▶ **Task requirements**
Within the material below, find each line bearing the word "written" and present it.

----------

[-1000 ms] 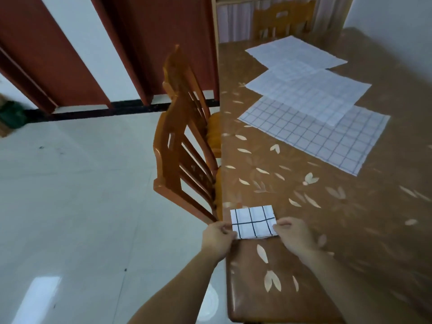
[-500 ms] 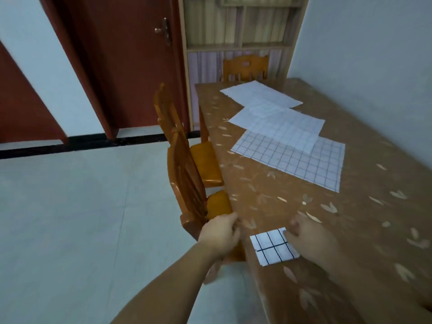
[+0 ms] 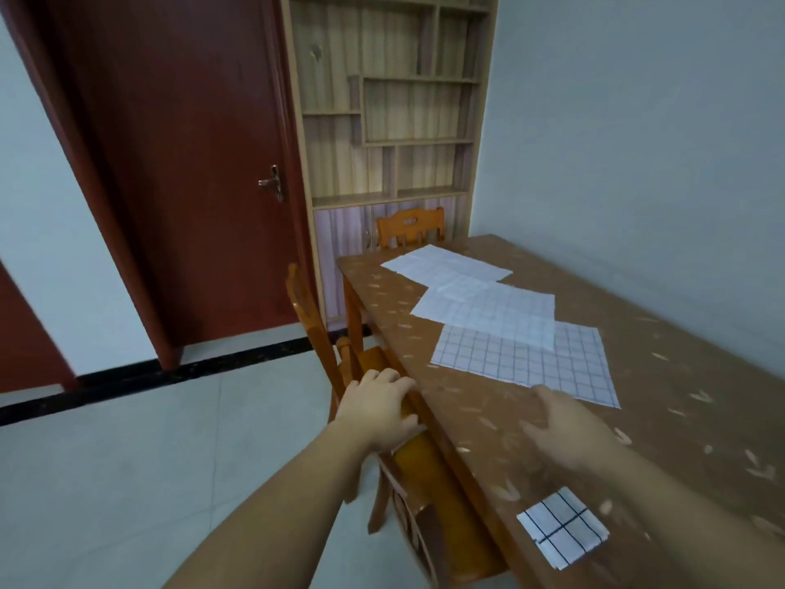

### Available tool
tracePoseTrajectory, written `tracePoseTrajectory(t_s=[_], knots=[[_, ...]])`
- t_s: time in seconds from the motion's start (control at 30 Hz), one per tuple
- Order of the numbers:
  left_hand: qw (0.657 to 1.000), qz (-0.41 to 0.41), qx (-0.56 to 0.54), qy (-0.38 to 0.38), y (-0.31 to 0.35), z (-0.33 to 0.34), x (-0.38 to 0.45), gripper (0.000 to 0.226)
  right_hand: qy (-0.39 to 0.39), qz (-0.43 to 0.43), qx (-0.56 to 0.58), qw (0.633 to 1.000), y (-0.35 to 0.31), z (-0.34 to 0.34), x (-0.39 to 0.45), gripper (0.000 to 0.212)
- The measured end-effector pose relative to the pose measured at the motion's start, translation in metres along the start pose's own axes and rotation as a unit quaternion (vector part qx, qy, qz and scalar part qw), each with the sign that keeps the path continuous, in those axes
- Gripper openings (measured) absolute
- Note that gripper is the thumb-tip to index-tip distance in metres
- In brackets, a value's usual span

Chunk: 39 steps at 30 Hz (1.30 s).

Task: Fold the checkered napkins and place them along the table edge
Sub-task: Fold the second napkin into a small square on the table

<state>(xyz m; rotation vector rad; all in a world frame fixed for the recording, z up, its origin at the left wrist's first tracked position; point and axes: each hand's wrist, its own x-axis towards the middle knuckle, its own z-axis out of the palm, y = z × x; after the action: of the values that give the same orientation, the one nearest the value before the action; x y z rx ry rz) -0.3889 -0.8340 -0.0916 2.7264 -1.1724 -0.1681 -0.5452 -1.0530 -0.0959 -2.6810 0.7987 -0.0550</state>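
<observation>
The hands are apart, one on each side of the near edge of the surface (image 3: 701,376). The left hand (image 3: 378,408) lies at that edge with its fingers spread and bent loosely over the wooden rim, just above a chair (image 3: 429,482) pushed in below; whether it grips the rim or only rests on it cannot be told. The right hand (image 3: 569,427) is over the brown leaf-patterned top with its fingers relaxed and a little spread, holding nothing; the blur hides whether it touches the top.

The folded napkin (image 3: 563,531), a small white square with dark check lines, lies flat by the near long edge, close to the person and beside the right forearm, apart from both hands. Farther along the surface three unfolded napkins lie spread and overlapping: the nearest checkered napkin (image 3: 501,363), with its corner just beyond the right fingertips, then a middle napkin (image 3: 492,312), then a far napkin (image 3: 441,265). A second chair (image 3: 410,227) stands at the far end, before a shelf unit (image 3: 395,99) and beside a red door (image 3: 191,163).
</observation>
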Motion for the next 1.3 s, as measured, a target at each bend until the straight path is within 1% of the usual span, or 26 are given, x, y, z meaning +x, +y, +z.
tracePoseTrajectory(t_s=[0.17, 0.33, 0.47, 0.57, 0.7, 0.8, 0.9, 0.97, 1.07, 1.2, 1.3], knots=[[1.000, -0.003, -0.013, -0.020, -0.034, 0.016, 0.056, 0.052, 0.023, 0.045, -0.002, 0.999, -0.011, 0.040, 0.055, 0.062], [0.998, 0.027, 0.013, -0.055, -0.061, 0.022, 0.133, 0.050, 0.010, 0.072, 0.002, 0.997, -0.024, 0.069, 0.124, 0.059], [0.995, 0.062, 0.020, -0.073, -0.071, 0.017, 0.192, 0.053, -0.004, 0.104, -0.015, 0.994, -0.034, 0.068, 0.162, 0.055], [0.991, 0.104, 0.028, -0.082, -0.072, 0.019, 0.236, 0.053, -0.011, 0.131, -0.014, 0.991, -0.035, 0.064, 0.183, 0.055], [0.985, 0.150, 0.023, -0.077, -0.077, 0.026, 0.288, 0.051, 0.009, 0.174, -0.003, 0.985, -0.033, 0.071, 0.205, 0.054], [0.976, 0.200, 0.015, -0.084, -0.092, 0.030, 0.322, 0.048, 0.031, 0.226, 0.001, 0.974, -0.040, 0.076, 0.218, 0.056], [0.966, 0.243, -0.001, -0.084, -0.125, 0.031, 0.357, 0.048, 0.049, 0.272, -0.007, 0.961, -0.061, 0.083, 0.231, 0.054], [0.955, 0.284, 0.004, -0.090, -0.148, 0.027, 0.379, 0.048, 0.041, 0.301, -0.008, 0.953, -0.081, 0.093, 0.237, 0.051], [0.944, 0.314, -0.002, -0.104, -0.171, 0.024, 0.405, 0.047, 0.017, 0.335, -0.012, 0.942, -0.102, 0.104, 0.246, 0.052], [0.925, 0.358, 0.000, -0.126, -0.164, 0.027, 0.434, 0.050, 0.029, 0.373, -0.003, 0.927, -0.112, 0.099, 0.254, 0.060], [0.910, 0.392, 0.007, -0.136, -0.142, 0.032, 0.451, 0.049, 0.036, 0.395, 0.014, 0.918, -0.101, 0.101, 0.266, 0.062]])
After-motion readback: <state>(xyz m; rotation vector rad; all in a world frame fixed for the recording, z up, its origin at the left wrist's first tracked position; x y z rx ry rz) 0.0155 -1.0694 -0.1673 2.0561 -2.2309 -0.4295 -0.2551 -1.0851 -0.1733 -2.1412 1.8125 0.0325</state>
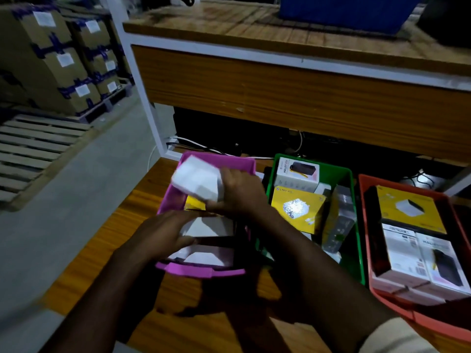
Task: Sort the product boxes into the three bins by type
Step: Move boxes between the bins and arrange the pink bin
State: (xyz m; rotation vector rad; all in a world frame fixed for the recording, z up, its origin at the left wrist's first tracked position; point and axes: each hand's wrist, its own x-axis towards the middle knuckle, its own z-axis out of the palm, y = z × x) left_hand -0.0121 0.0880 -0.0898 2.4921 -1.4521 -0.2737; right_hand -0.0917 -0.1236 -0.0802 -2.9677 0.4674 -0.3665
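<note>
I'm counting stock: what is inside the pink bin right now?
In the pink bin, a white box lies under the left hand, with a yellow box behind. The right hand holds another white box above. Anything deeper is hidden.

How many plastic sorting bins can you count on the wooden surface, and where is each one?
3. The pink bin sits on the left under both hands, the green bin is in the middle, and the orange-red bin is on the right, partly cut off by the frame edge.
</note>
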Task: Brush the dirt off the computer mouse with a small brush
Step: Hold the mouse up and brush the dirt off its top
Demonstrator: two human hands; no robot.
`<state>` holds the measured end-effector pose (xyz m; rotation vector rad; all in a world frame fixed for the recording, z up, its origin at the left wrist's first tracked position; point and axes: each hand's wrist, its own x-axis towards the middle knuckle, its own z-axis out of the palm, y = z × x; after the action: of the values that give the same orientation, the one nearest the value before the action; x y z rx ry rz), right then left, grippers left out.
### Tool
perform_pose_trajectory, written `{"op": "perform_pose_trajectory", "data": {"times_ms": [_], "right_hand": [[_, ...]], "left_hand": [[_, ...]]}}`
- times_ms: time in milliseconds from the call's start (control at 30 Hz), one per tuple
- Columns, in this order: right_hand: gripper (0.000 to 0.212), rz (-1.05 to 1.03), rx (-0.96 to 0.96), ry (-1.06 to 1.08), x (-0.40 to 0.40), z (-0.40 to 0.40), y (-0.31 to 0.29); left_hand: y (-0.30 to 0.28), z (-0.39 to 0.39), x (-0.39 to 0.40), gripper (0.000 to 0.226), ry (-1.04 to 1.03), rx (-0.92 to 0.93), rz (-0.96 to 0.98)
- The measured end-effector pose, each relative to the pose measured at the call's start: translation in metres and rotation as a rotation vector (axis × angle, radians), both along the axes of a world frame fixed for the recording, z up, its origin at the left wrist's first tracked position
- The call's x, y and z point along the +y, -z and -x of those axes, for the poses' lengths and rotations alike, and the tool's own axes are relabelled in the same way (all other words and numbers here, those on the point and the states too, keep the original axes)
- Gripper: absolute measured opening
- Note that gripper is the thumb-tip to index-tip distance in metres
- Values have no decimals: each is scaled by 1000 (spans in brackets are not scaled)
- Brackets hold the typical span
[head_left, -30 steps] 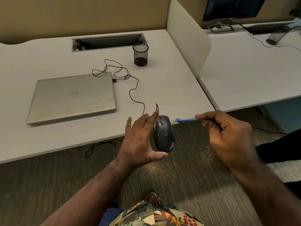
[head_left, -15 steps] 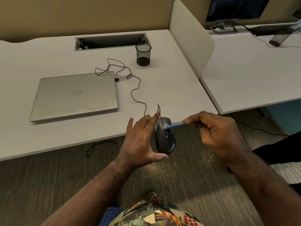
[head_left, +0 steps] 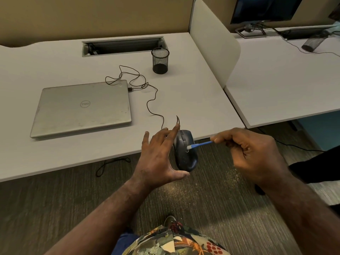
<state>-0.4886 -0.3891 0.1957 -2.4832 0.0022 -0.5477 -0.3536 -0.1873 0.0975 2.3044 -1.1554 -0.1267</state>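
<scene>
At frame centre, the left hand [head_left: 158, 159] pinches the mouse [head_left: 184, 153] between thumb and fingers, off the bench [head_left: 92, 153], so dirt falls floorward; the right hand [head_left: 252, 153], fingers closed around the blue brush [head_left: 200, 145], presses bristles against it.

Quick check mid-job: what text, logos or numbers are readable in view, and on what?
"DELL": round logo on the closed laptop lid, seen upside down.
Mouse: no readable marking.
Brush: none.
Monitor: screen dark, nothing legible.
Mesh cup: none.
</scene>
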Motion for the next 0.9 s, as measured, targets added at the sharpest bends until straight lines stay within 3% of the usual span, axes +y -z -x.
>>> {"op": "perform_pose_trajectory", "data": {"times_ms": [400,733,900], "right_hand": [[26,52,-34,-35,13,-11,-1],[27,223,205,-238,25,-6,-11],[26,163,109,-153,19,1,-15]], "left_hand": [[-4,3,-4,129,-9,-20,-23],[-4,1,-3,130,-32,-41,-37],[-5,0,-3,130,-32,-29,-18]]}}
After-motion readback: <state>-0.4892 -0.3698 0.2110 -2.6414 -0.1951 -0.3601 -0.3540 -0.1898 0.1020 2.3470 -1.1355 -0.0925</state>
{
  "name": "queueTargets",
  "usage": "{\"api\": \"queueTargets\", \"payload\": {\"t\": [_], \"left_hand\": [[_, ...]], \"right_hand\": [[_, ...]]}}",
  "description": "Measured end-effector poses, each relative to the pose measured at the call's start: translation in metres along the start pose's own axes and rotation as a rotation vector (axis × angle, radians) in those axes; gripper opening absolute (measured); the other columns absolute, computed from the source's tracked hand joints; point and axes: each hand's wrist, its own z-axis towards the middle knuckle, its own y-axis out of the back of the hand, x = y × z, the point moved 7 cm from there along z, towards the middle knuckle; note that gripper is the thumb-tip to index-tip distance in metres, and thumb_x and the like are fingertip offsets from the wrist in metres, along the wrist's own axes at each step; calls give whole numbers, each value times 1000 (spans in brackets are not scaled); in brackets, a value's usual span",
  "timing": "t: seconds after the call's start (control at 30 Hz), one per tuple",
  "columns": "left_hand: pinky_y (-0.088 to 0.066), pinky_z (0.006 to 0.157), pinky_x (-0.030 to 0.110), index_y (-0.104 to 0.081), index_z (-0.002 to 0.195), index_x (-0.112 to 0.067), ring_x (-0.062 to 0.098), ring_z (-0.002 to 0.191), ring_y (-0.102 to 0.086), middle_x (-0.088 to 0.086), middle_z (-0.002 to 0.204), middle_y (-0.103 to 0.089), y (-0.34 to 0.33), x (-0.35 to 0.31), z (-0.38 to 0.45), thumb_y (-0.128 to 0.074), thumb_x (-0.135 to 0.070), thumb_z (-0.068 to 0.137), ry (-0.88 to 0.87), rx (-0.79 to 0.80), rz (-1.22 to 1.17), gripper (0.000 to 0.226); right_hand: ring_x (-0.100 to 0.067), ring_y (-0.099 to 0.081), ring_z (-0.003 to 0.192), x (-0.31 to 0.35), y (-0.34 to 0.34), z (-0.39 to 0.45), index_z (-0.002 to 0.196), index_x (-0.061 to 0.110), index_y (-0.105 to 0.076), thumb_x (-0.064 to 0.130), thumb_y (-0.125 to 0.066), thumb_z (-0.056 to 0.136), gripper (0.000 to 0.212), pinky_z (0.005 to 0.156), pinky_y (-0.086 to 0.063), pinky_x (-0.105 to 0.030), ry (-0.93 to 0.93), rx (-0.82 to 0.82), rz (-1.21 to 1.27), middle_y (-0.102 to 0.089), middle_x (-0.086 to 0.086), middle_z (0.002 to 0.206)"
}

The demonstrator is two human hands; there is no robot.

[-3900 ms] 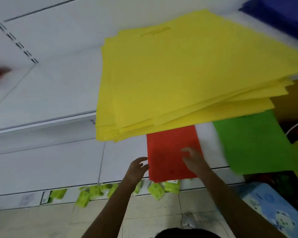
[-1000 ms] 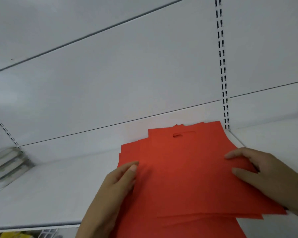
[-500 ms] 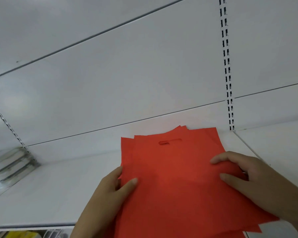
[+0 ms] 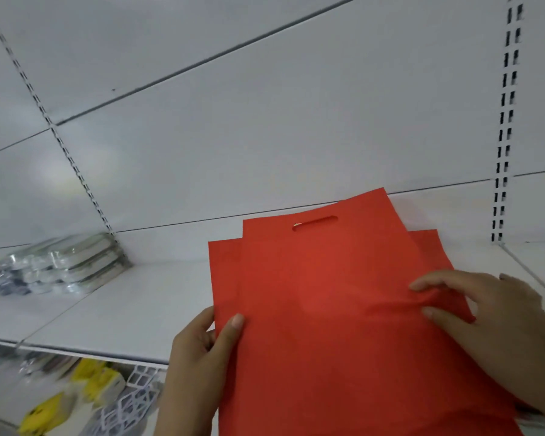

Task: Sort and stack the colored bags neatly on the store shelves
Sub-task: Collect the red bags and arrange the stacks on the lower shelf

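Note:
A stack of flat red bags with a cut-out handle slot near the top lies on the white shelf, its near end hanging over the front edge. The bags are fanned slightly, corners of lower ones showing at left and right. My left hand grips the stack's left edge, thumb on top and fingers underneath. My right hand lies on the right side of the stack with fingers bent, bunching the fabric under the fingertips.
Shiny plastic-wrapped packages sit at the shelf's back left corner. A slotted upright runs up the white back panel at the right. Below the shelf edge are yellow packets and a white wire rack.
The red stack has been squared up and shifted slightly; my left thumb now lies over its left edge. Earlier, both hands reached for red bags under a yellow stack.

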Motion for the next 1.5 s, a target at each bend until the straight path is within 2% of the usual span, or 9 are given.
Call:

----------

▶ **Your solution**
tracePoseTrajectory, written `tracePoseTrajectory(t_s=[_], knots=[[_, ...]])`
perform_pose_trajectory, written `{"op": "perform_pose_trajectory", "data": {"times_ms": [_], "right_hand": [[_, ...]], "left_hand": [[_, ...]]}}`

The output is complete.